2026年3月4日(水)にバイオフォーラムを開催しました。
今回は、星薬科大学 薬学部・先端生命科学研究所の田村英紀氏を講師にお迎えし、「ストレスを感じた脳はどう判断するか」と題してご講演いただきました。
講演では、ストレスを受けたときに脳と身体で何が起こり、神経回路がどのように変化するのかを、マウスの行動実験や生理学的な指標を交えて分かりやすく紹介されました。

講演の中心となった問いは、「高まったストレス反応は、どのようにして元の状態へ戻っていくのか」です。田村氏はこの“回復”の過程に注目し、神経ペプチドの一つであるソマトスタチンを発現する神経細胞の役割について最新の研究成果を解説されました。ソマトスタチンは、ストレス直後に生じる一時的な不安反応というよりも、時間の経過とともに不安がやわらいでいく回復過程に関わる可能性が示されました。

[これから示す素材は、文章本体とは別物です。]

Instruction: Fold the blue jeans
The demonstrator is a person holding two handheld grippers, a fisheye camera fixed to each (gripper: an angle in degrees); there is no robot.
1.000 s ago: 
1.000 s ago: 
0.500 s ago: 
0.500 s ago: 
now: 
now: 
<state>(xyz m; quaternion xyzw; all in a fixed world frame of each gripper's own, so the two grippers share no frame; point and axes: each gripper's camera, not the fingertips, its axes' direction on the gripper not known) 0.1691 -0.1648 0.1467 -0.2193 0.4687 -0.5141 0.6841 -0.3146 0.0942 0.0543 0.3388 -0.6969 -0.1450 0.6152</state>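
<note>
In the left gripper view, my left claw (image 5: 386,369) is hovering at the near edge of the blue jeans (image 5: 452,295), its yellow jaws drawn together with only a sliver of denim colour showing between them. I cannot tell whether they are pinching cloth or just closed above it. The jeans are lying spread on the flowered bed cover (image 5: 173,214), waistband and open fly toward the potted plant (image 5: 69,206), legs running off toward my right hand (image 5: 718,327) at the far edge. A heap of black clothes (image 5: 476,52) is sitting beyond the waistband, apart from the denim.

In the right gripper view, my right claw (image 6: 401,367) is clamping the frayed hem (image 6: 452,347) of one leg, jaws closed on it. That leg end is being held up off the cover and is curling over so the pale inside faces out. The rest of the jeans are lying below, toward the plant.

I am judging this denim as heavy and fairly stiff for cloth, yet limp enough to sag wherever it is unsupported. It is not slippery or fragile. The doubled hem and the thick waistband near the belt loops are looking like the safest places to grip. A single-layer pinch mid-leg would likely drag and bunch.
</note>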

さらに、不安が高まったとき/落ち着いたときに、マウスが行動の優先順位をどのように切り替えるのかについても議論がありました。たとえばストレス下では、空腹でも餌を探索する行動が低下し、「食べるよりも安全を優先する」といった判断が起こります。田村氏は、ホルモン制御に関わる脳領域に存在するソマトスタチン神経細胞が、こうした「求食より安全確保」へのスイッチを促す可能性を提案されました。